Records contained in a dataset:
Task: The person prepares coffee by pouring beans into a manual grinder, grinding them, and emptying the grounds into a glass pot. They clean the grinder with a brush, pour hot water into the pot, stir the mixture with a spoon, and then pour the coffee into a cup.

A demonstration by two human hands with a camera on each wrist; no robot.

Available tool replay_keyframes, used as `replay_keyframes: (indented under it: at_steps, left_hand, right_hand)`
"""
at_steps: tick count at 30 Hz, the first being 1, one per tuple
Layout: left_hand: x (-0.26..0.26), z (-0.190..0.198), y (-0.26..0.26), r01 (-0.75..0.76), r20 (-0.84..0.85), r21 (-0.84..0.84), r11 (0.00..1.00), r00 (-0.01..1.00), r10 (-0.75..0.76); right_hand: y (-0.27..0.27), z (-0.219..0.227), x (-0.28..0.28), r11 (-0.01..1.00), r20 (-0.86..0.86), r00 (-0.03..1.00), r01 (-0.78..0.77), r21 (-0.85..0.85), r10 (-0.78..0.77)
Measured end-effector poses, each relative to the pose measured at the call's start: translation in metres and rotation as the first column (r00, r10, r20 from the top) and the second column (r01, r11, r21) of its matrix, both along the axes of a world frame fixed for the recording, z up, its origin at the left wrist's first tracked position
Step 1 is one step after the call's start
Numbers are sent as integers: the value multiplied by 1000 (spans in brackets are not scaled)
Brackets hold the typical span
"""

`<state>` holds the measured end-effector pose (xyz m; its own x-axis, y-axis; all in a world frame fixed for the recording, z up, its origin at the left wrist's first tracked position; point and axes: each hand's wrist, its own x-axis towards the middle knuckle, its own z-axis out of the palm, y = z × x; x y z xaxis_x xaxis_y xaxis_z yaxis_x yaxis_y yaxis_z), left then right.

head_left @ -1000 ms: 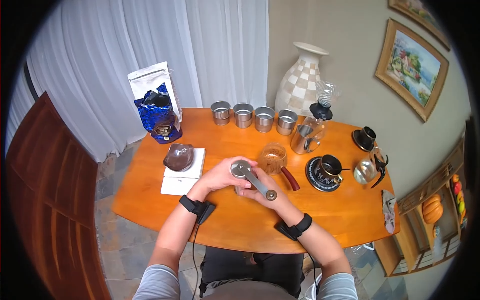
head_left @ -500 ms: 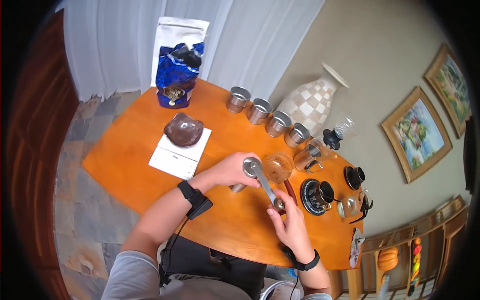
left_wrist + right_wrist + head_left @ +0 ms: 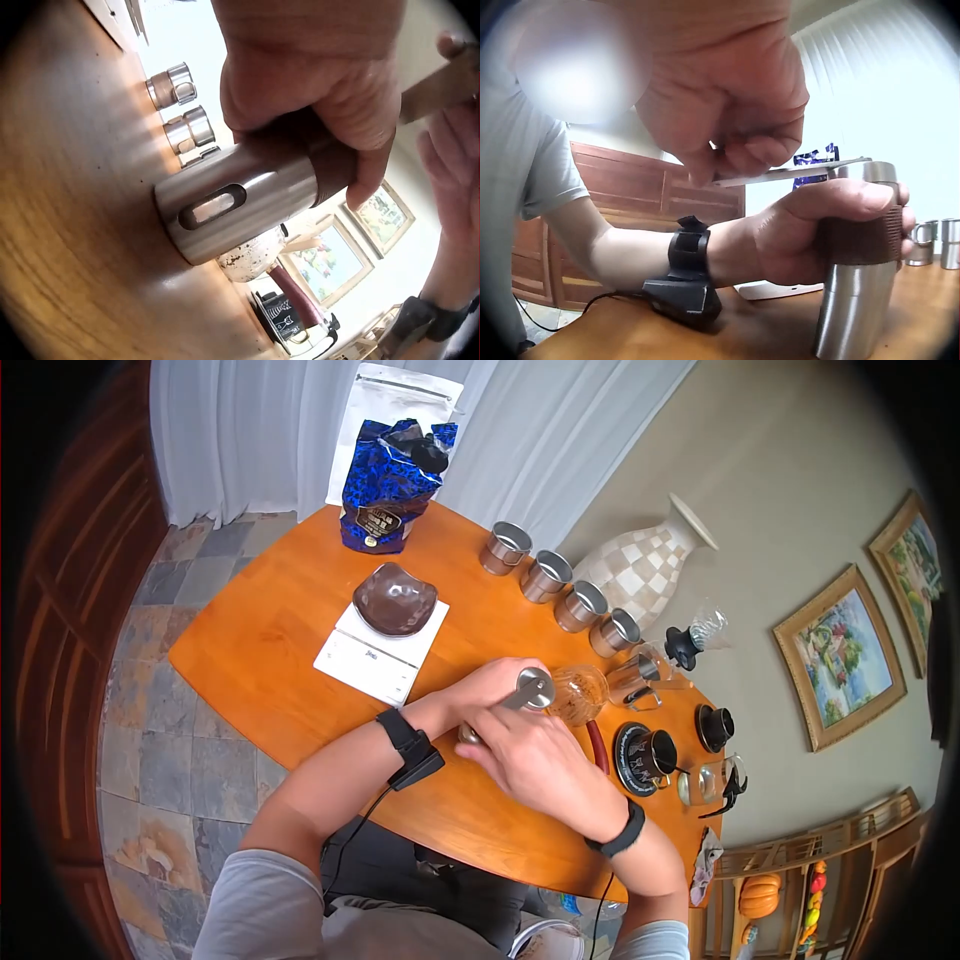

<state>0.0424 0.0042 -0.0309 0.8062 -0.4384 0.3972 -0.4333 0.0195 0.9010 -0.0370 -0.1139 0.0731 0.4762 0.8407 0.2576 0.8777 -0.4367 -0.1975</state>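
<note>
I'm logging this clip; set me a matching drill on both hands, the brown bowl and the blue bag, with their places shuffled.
Things
1. Left hand
2. Brown bowl
3. Right hand
4. Blue foil bag

Places
A. At the outer end of the crank
B. In front of a white pouch
C. Around the brown band of the coffee grinder
D. On a white scale

Pairs: 1-C, 2-D, 3-A, 4-B

Left of the grinder [image 3: 251,191], a scale [image 3: 368,660] bears a bowl [image 3: 395,600].
</note>
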Motion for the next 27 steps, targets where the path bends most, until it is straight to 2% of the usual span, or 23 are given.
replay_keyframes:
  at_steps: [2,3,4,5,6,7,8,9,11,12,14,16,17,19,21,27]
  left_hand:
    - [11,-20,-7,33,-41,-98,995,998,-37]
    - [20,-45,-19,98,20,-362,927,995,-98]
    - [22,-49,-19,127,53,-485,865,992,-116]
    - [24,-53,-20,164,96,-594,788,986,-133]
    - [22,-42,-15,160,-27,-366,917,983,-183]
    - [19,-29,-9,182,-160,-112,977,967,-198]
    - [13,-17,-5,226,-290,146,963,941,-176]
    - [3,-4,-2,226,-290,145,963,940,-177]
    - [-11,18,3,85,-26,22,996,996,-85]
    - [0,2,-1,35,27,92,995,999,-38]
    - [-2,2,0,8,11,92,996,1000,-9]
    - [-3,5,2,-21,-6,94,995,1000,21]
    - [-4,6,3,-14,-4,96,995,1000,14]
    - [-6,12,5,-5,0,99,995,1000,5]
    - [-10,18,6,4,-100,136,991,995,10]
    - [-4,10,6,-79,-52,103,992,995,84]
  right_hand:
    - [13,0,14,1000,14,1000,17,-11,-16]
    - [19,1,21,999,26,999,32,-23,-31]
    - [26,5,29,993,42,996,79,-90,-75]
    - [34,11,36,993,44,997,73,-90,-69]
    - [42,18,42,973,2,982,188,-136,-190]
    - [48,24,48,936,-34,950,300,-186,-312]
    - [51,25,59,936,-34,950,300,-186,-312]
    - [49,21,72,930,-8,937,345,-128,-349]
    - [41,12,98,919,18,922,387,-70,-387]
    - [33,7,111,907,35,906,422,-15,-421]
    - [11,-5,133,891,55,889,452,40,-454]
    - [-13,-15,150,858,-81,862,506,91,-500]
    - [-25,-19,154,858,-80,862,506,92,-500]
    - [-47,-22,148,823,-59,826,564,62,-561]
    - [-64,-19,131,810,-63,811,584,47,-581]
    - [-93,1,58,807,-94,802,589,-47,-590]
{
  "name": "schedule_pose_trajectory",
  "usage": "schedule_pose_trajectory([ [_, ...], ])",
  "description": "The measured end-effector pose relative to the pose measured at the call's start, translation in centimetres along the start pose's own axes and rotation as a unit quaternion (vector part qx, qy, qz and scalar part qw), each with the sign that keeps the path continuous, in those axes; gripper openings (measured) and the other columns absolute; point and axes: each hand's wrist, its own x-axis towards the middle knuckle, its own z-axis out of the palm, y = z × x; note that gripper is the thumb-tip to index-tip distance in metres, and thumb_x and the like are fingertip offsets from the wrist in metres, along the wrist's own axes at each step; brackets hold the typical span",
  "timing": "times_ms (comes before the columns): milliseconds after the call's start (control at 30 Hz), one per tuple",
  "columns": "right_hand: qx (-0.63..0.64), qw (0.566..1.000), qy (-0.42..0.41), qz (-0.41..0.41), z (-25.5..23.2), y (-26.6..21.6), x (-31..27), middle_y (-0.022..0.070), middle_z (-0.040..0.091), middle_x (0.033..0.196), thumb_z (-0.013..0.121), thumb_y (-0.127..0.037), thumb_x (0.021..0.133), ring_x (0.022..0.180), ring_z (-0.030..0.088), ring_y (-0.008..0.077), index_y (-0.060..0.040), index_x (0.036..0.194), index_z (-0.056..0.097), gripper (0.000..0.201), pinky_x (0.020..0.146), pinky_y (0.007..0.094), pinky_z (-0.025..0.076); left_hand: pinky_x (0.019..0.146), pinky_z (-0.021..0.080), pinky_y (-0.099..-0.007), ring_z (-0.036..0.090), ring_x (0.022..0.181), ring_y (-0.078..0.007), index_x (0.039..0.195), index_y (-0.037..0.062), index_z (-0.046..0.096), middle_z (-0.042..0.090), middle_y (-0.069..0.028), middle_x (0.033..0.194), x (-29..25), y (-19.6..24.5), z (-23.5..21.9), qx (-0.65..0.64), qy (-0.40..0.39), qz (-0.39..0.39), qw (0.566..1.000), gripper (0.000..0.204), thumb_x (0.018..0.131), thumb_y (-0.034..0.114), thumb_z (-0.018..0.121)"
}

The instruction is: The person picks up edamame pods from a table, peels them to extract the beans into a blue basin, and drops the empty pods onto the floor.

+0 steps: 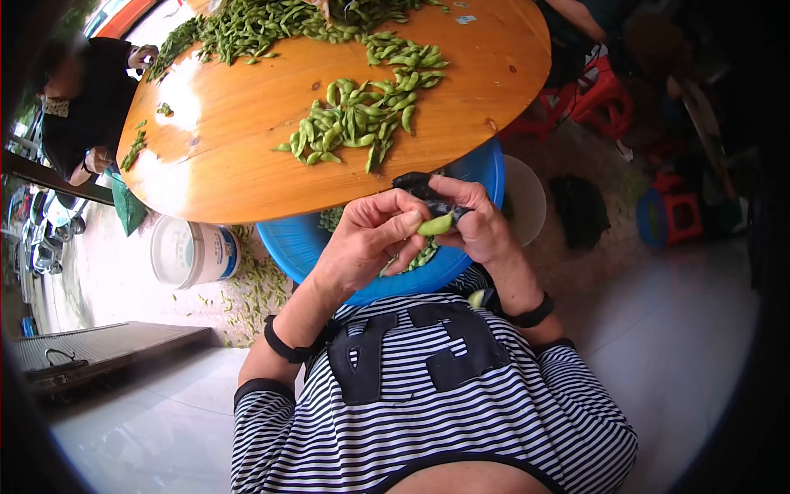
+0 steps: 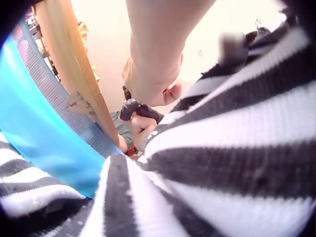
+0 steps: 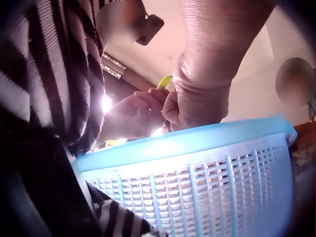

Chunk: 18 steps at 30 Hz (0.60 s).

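Note:
In the head view, a green edamame pod (image 1: pixel 436 225) is held between both hands, over a blue basket (image 1: pixel 276 239). My left hand (image 1: pixel 358 239) pinches the pod's near end between thumb and fingers. My right hand (image 1: pixel 485 230), with dark covers (image 1: pixel 415 183) on some digits, grips the far end. Loose shelled beans (image 1: pixel 424 253) lie in the basket below, partly hidden by the hands. The right wrist view shows the pod (image 3: pixel 164 82) above the basket's lattice wall (image 3: pixel 173 187). From the left wrist, the left hand (image 2: pixel 155 84) hides the pod.
A wooden table (image 1: pixel 247 123) carries a near cluster of pods (image 1: pixel 354 119) and a bigger pile (image 1: pixel 271 29) behind. A white bucket (image 1: pixel 193 251) stands at left beside scattered hulls (image 1: pixel 255 284). Another person (image 1: pixel 78 123) is at the table's left; red stools (image 1: pixel 605 103) stand at right.

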Motion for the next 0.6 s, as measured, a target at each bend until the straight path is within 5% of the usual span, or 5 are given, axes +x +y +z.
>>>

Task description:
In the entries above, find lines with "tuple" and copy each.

Output of the exercise:
at_steps: tick count at 30 Hz, the first being 1, one per tuple
  "timing": "times_ms (comes before the columns): milliseconds after the call's start (control at 30 Hz), one per tuple",

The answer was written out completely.